剣を向けてくる相手に容赦しなくなったのはつい数年前からである。極力殺さないよう、けれど動けなくなるようにしてきたが、この時だけは殺しておけばよかったという思いが脳裏を過ぎった。
「今度こそ逃がさねぇ」
「ずいぶん根に持つタイプなのね? 女に逃げられるわよ」
かっと男の顔が赤くなる。
どうやら図星だったらしい。
「やれ!! お前ら!!」
「命令してほしくねぇんだけど」
「うるせぇ! 金払ったんだからとっとと仕事しろ!!」
仲間のうちの一人がめんどくさそうに口を開くが、それを男が怒鳴りつけた。
男は錆び付いたような抜き身の剣を振り回す。
「はいはい」
だるそうに返事をし、前に出た男にニナは身構えた。どことなく、他四人のまとう空気と違う。
それに気がついたとわかったのか、男の口元が笑みの形に作られる。その隙間からは特徴的な八重歯が見えた。
ニナは片手にアリエラから受け取った焼き菓子を抱いて、右手で剣を握る。どこか安全な場所におく時間などない。姿勢をわずかに低くしたニナはまず一人の男の懐へともぐりこんだ。
ごめんとちいさく呟いて、とっさに反応の鈍った男の腹へ思い切り剣の柄を打つ込む。崩れ落ちた男に目もくれず、次の標的へ。
「暴れ馬か」
どこか笑いを含む声色が背後で聞こえ、ニナは向けられる剣を受け止めた。
重い衝撃に思わず顔をしかめると、その剣を持つ相手は八重歯の男だった。
高い金属音が鳴り、その顔が面白そうに歪められるのと同時に二人は後退する。四人に囲まれたニナはさっと視線をめぐらした。
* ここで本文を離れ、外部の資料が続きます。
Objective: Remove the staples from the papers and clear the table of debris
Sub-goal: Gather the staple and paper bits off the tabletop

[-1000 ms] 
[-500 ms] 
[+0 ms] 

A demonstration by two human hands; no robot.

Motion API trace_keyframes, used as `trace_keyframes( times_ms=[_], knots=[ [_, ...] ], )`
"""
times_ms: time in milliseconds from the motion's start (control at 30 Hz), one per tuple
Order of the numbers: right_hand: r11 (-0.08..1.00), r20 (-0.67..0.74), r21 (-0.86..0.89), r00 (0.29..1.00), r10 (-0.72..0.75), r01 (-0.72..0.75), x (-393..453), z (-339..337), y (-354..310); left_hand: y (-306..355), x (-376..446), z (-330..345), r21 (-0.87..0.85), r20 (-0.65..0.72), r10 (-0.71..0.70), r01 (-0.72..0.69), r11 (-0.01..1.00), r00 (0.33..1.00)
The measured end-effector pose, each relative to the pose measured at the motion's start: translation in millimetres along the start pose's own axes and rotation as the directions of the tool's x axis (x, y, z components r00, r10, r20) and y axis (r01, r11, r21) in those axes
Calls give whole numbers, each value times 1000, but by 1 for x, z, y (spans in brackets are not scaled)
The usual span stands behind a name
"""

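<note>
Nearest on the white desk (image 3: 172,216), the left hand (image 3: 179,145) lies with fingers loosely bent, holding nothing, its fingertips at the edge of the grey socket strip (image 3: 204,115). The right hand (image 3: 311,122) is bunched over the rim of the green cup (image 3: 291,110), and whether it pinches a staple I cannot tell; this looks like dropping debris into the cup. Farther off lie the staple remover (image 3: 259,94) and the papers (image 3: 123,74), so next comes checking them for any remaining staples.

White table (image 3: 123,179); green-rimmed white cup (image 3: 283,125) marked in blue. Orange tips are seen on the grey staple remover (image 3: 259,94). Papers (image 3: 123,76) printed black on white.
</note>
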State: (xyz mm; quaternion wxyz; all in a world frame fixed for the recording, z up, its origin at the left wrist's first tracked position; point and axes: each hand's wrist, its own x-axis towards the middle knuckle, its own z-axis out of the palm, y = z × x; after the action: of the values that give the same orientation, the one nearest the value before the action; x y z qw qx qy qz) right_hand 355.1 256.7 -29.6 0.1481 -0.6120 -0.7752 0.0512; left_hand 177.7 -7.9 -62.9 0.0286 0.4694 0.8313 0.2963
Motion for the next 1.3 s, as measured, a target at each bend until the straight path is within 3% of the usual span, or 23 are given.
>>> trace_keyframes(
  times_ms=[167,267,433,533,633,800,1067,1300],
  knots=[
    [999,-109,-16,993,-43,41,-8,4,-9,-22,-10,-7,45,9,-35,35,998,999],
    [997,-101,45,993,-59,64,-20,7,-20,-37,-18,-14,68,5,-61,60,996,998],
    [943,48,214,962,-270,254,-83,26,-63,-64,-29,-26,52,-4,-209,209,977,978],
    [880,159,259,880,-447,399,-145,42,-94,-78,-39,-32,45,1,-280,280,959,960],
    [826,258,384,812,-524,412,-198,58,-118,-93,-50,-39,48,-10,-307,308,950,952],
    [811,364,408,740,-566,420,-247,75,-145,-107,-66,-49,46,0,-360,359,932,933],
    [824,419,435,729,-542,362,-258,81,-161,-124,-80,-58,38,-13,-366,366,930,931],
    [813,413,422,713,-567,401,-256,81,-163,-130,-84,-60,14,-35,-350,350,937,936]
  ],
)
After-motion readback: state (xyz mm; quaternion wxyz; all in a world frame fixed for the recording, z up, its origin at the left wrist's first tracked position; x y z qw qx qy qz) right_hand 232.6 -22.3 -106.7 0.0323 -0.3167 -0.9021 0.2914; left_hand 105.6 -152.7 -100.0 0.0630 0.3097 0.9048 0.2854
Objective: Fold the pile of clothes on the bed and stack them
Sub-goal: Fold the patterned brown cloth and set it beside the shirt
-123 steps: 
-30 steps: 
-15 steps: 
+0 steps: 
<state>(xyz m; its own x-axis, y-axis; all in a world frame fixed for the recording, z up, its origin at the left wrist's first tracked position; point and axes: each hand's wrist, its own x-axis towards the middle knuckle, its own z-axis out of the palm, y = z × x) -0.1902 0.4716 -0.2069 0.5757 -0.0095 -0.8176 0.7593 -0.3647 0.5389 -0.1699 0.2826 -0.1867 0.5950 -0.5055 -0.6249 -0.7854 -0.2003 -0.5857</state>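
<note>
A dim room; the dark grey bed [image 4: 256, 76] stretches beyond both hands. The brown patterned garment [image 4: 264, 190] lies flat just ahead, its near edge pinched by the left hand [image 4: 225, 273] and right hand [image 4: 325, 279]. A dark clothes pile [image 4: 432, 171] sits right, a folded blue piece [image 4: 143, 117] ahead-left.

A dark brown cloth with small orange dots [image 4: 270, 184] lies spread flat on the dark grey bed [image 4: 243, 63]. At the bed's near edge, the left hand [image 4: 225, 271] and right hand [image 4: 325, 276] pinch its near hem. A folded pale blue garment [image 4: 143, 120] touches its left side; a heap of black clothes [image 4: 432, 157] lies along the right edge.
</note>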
どこが一番突破しやすいか。狙いを定めてニナは右の男のわき腹を斬る。間髪いれずに次の男へと斬りかかった。
迷っている場合ではないのだ。障害物のない場所で固められれば身動きが取れなくなる。
床に伏していく男たちから視線を外し、先ほどから動かないひとりの男を見据えた。
「……ふうん。面白そうだな、あんた」
特徴的である八重歯を覗かして男が笑う。思わず眉を寄せたニナに、ひらひらと手を振ってみせる。
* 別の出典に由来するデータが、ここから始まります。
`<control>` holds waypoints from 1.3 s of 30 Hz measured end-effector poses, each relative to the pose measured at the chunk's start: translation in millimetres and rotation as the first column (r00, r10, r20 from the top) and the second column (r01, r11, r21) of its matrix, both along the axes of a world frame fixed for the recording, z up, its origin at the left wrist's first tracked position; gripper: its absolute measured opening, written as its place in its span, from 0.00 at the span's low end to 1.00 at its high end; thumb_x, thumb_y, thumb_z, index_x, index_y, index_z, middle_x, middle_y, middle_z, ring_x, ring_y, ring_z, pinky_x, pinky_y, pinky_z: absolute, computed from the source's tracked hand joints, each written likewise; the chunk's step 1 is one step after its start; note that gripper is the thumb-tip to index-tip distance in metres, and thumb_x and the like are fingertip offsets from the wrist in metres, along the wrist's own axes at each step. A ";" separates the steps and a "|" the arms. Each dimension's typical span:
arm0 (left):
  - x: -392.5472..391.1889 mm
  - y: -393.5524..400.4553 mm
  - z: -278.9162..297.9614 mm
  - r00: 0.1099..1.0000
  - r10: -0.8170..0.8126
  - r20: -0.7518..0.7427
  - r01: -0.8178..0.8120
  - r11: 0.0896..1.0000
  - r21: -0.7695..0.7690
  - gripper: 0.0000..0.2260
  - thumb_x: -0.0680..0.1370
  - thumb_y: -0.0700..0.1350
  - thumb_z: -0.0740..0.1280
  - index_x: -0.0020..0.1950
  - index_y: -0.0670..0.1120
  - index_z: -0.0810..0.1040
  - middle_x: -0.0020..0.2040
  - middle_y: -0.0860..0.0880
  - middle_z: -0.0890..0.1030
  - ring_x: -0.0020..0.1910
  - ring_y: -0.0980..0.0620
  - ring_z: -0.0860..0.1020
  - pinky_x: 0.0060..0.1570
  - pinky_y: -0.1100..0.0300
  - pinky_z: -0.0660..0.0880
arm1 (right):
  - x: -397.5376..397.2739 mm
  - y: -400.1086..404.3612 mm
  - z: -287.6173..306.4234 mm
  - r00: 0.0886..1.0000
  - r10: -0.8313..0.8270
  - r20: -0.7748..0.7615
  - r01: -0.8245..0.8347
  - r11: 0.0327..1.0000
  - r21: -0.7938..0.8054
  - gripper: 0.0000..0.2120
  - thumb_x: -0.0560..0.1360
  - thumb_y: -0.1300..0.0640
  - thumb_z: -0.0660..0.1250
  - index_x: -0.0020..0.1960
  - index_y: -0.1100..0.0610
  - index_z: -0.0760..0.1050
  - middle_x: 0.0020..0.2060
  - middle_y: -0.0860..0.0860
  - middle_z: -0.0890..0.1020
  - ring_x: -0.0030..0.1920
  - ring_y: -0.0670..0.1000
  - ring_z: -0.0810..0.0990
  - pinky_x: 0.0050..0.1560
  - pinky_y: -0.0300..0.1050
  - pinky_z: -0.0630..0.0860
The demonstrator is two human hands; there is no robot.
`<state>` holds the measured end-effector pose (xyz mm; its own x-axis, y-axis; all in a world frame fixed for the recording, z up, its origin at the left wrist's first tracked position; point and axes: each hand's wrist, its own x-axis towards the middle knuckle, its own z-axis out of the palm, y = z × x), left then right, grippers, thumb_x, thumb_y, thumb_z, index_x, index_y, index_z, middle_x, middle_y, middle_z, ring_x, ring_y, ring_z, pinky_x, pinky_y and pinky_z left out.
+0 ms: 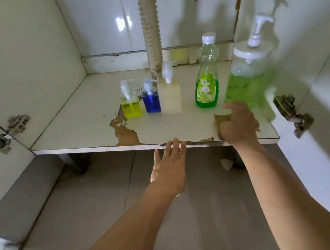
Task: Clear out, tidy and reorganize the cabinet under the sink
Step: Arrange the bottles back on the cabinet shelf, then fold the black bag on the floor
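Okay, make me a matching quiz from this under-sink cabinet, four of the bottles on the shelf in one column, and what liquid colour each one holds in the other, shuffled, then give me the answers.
Column one:
1. Small pump bottle at the far left
2. Small pump bottle second from left
3. Tall square pump bottle by the drain hose
4. Large pump jar at the right

Column two:
A. Green
B. Cloudy cream
C. Yellow
D. Blue

Pairs: 1-C, 2-D, 3-B, 4-A
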<state>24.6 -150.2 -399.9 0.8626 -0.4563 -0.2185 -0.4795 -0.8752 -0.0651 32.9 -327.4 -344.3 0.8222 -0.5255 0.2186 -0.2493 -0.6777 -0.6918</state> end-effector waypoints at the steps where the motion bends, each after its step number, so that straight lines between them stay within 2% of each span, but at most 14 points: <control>1: 0.6 0.0 0.6 1.000 0.001 -0.002 -0.001 1.000 0.002 0.46 0.75 0.45 0.69 0.77 0.46 0.35 0.78 0.45 0.35 0.77 0.45 0.36 0.74 0.42 0.44 | -2.2 9.2 5.1 0.996 -0.011 0.086 0.007 0.999 0.047 0.23 0.70 0.69 0.63 0.65 0.57 0.73 0.66 0.54 0.72 0.68 0.55 0.68 0.71 0.52 0.61; 5: 8.1 7.2 10.4 0.996 0.002 -0.088 -0.009 0.997 -0.079 0.43 0.75 0.44 0.68 0.78 0.49 0.39 0.79 0.49 0.38 0.78 0.49 0.39 0.75 0.42 0.45 | -21.7 52.7 29.4 0.964 -0.017 0.266 -0.031 0.984 0.177 0.19 0.71 0.68 0.61 0.61 0.59 0.73 0.63 0.53 0.73 0.65 0.53 0.70 0.68 0.49 0.63; 8: 3.1 24.2 13.6 0.996 0.032 -0.082 -0.044 0.988 -0.149 0.41 0.76 0.47 0.67 0.78 0.49 0.40 0.79 0.50 0.42 0.78 0.50 0.42 0.76 0.44 0.47 | -46.8 82.3 26.1 0.944 0.133 0.304 -0.170 0.980 0.100 0.17 0.71 0.68 0.62 0.58 0.58 0.73 0.60 0.54 0.75 0.63 0.54 0.71 0.67 0.51 0.65; 12: -32.5 67.8 8.8 0.995 0.092 -0.031 -0.096 0.984 -0.148 0.39 0.77 0.44 0.65 0.79 0.52 0.42 0.79 0.50 0.49 0.78 0.48 0.50 0.75 0.46 0.52 | -70.7 117.7 -1.3 0.923 0.365 0.120 -0.362 0.931 -0.042 0.13 0.72 0.66 0.62 0.56 0.57 0.74 0.57 0.53 0.75 0.60 0.53 0.73 0.65 0.51 0.65; 16: -65.2 126.0 10.7 0.972 0.214 -0.093 -0.222 0.970 -0.094 0.29 0.76 0.46 0.64 0.75 0.48 0.60 0.72 0.47 0.68 0.69 0.45 0.69 0.66 0.49 0.67 | -89.8 157.0 -22.3 0.821 0.551 -0.151 -0.562 0.826 -0.040 0.10 0.74 0.63 0.62 0.53 0.55 0.75 0.53 0.52 0.77 0.55 0.55 0.77 0.58 0.50 0.74; 19: -88.2 179.4 5.0 0.923 0.343 -0.173 -0.355 0.934 -0.038 0.27 0.73 0.52 0.69 0.70 0.46 0.67 0.67 0.46 0.73 0.65 0.44 0.73 0.63 0.49 0.72 | -104.9 181.0 -40.8 0.640 0.636 -0.431 -0.671 0.736 0.089 0.11 0.74 0.60 0.64 0.56 0.56 0.74 0.56 0.53 0.77 0.53 0.53 0.76 0.50 0.44 0.74; 22: -117.5 230.7 -2.1 0.909 0.372 -0.187 -0.364 0.928 0.073 0.34 0.69 0.60 0.71 0.70 0.47 0.67 0.68 0.47 0.72 0.66 0.45 0.71 0.65 0.48 0.70 | -122.6 207.4 -67.1 0.388 0.633 -0.670 -0.712 0.667 0.219 0.22 0.73 0.54 0.68 0.66 0.56 0.68 0.63 0.55 0.73 0.60 0.55 0.75 0.56 0.47 0.73; 24: -134.4 257.8 -2.3 0.906 0.378 -0.188 -0.357 0.924 0.139 0.35 0.68 0.62 0.71 0.70 0.47 0.67 0.67 0.48 0.73 0.66 0.45 0.72 0.65 0.48 0.68 | -134.7 224.4 -81.3 0.295 0.638 -0.711 -0.770 0.599 0.218 0.30 0.72 0.53 0.70 0.71 0.55 0.63 0.67 0.55 0.70 0.63 0.56 0.73 0.58 0.45 0.71; 28: -145.6 293.4 -9.5 0.890 0.371 -0.264 -0.348 0.928 0.130 0.32 0.68 0.64 0.70 0.66 0.48 0.70 0.61 0.49 0.77 0.63 0.45 0.73 0.62 0.48 0.66 | -152.4 258.2 -106.1 0.284 0.656 -0.699 -0.890 0.451 0.061 0.40 0.70 0.52 0.72 0.76 0.49 0.55 0.71 0.53 0.65 0.67 0.57 0.70 0.62 0.49 0.72; 30: -143.3 298.4 -19.2 0.906 0.338 -0.256 -0.310 0.940 0.146 0.31 0.68 0.65 0.70 0.63 0.48 0.71 0.60 0.49 0.77 0.63 0.46 0.73 0.64 0.46 0.64 | -155.0 271.6 -120.6 0.318 0.659 -0.682 -0.911 0.411 -0.027 0.31 0.71 0.52 0.71 0.71 0.50 0.63 0.63 0.53 0.69 0.63 0.59 0.72 0.56 0.50 0.73; 33: -132.5 293.0 -35.7 0.905 0.306 -0.295 -0.253 0.946 0.204 0.36 0.67 0.68 0.68 0.67 0.47 0.71 0.64 0.48 0.74 0.67 0.45 0.69 0.69 0.43 0.57 | -153.0 281.4 -126.4 0.395 0.666 -0.633 -0.908 0.389 -0.156 0.07 0.73 0.60 0.65 0.50 0.57 0.75 0.49 0.54 0.72 0.53 0.60 0.78 0.41 0.46 0.70; 35: -121.8 282.2 -41.8 0.887 0.288 -0.360 -0.219 0.951 0.219 0.36 0.66 0.70 0.67 0.63 0.46 0.75 0.61 0.47 0.76 0.66 0.44 0.69 0.70 0.42 0.55 | -147.1 283.5 -123.0 0.422 0.648 -0.634 -0.893 0.419 -0.166 0.12 0.74 0.62 0.61 0.54 0.58 0.77 0.54 0.55 0.75 0.54 0.59 0.78 0.44 0.47 0.73; 37: -109.7 269.8 -48.1 0.841 0.269 -0.470 -0.196 0.960 0.200 0.31 0.65 0.69 0.69 0.55 0.46 0.76 0.52 0.49 0.78 0.62 0.44 0.72 0.68 0.45 0.58 | -141.3 281.3 -118.3 0.493 0.611 -0.620 -0.835 0.532 -0.140 0.16 0.74 0.61 0.59 0.60 0.55 0.76 0.57 0.53 0.76 0.55 0.58 0.78 0.49 0.48 0.76; 39: -97.3 261.9 -57.5 0.769 0.259 -0.585 -0.163 0.963 0.213 0.28 0.66 0.64 0.72 0.57 0.47 0.77 0.52 0.50 0.78 0.60 0.45 0.74 0.65 0.49 0.64 | -136.5 275.0 -110.3 0.589 0.565 -0.578 -0.753 0.643 -0.140 0.13 0.74 0.61 0.59 0.57 0.57 0.76 0.56 0.53 0.78 0.52 0.57 0.79 0.48 0.45 0.76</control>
<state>-72.7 111.7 -457.4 0.6023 -0.2012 -0.7725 -0.2664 -0.9629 0.0430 -103.6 -52.4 -454.6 0.9441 0.2396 -0.2262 0.1611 -0.9345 -0.3173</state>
「金払った奴はやられたし。――俺は帰るかな。それとも、一戦交えとく?」
じっと、男から視線を外さないニナにふっと口元を歪め、剣を鞘に直して踵を返した。言葉どおり本当に帰るようで、ニナは固くなっていた体から力を抜く。
そして低くうめき声をあげる男らを見下ろす。
やはり、これ以上ここにはいられないらしい。
ニナ自身も、もって一年だろうと考えていた。そして、ちょうど今がその頃であった。
アリエラと一緒にいれば、やがて彼女にも危害が加わる。一緒にいたいと思っていても、よくしてくれているアリエラが傷つくかもしれないと思うと自分の身勝手な思いではここに留まれなかった。
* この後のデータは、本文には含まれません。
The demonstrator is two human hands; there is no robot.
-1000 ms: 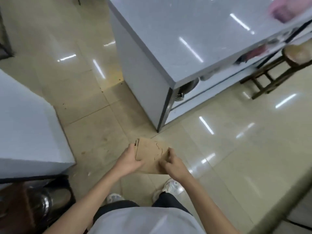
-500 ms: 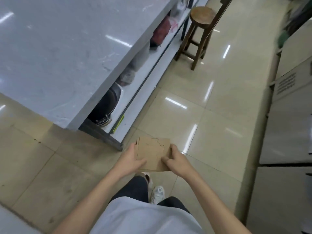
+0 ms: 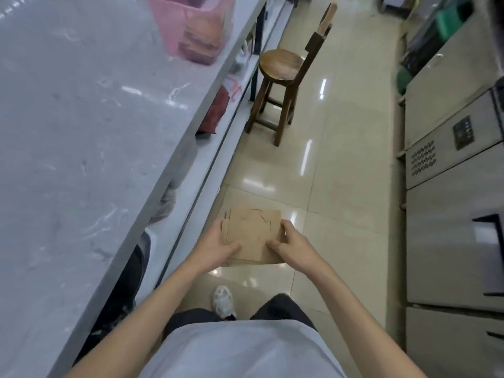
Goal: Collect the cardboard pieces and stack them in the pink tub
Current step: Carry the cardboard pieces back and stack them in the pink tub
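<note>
From the head camera, looking forward and down, both hands hold a small stack of cardboard pieces (image 3: 252, 234) flat in front of the body, above the tiled floor (image 3: 341, 170). The left hand (image 3: 215, 246) grips the stack's left edge, thumb lying on top of the upper sheet and the other fingers hidden beneath. The right hand (image 3: 293, 245) grips the right edge, fingertips curled onto the top surface near the lower right corner. The top sheet shows thin curved cut lines and small notches along its left side; at least one more sheet sticks out below it at the near edge.

To the left runs a long grey counter (image 3: 81, 132) with a marbled top. The pink tub (image 3: 191, 25) stands on it at the far end, near the counter's right edge, well apart from the stack; brownish pieces show through its translucent wall. Under the counter, a shelf carries a red bag (image 3: 218, 110) and other blurred items. A wooden stool (image 3: 281, 85) stands on the floor just beside the counter's far part. Steel cabinets (image 3: 450, 186) line the right side. Below, a white shirt, dark trousers and one white shoe (image 3: 223, 301) are visible.
</note>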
それに自分ひとりで守れるかと考えると、自分が彼女から離れていった方がよほど安全であった。
ここではない、どこかに。
「……カルティア」
ここから北へ行ったところに、カルティアという国があると、アリエラが言っていたのを思い出す。
長い間平和を保ってきたという国。
行くなら、そこに行きたいと思った。
ニナはアリエラの家に続く道を振り返り、ぎゅっと目を瞑る。
本来なら、きちんと礼を述べて別れを告げるべきだろう。
けれど――
「ごめん。アリエラさん……ありがとう」
そのままの足で、アリエラに頼まれた菓子を近所の家に送り届け、ニナは北へと進んでいった。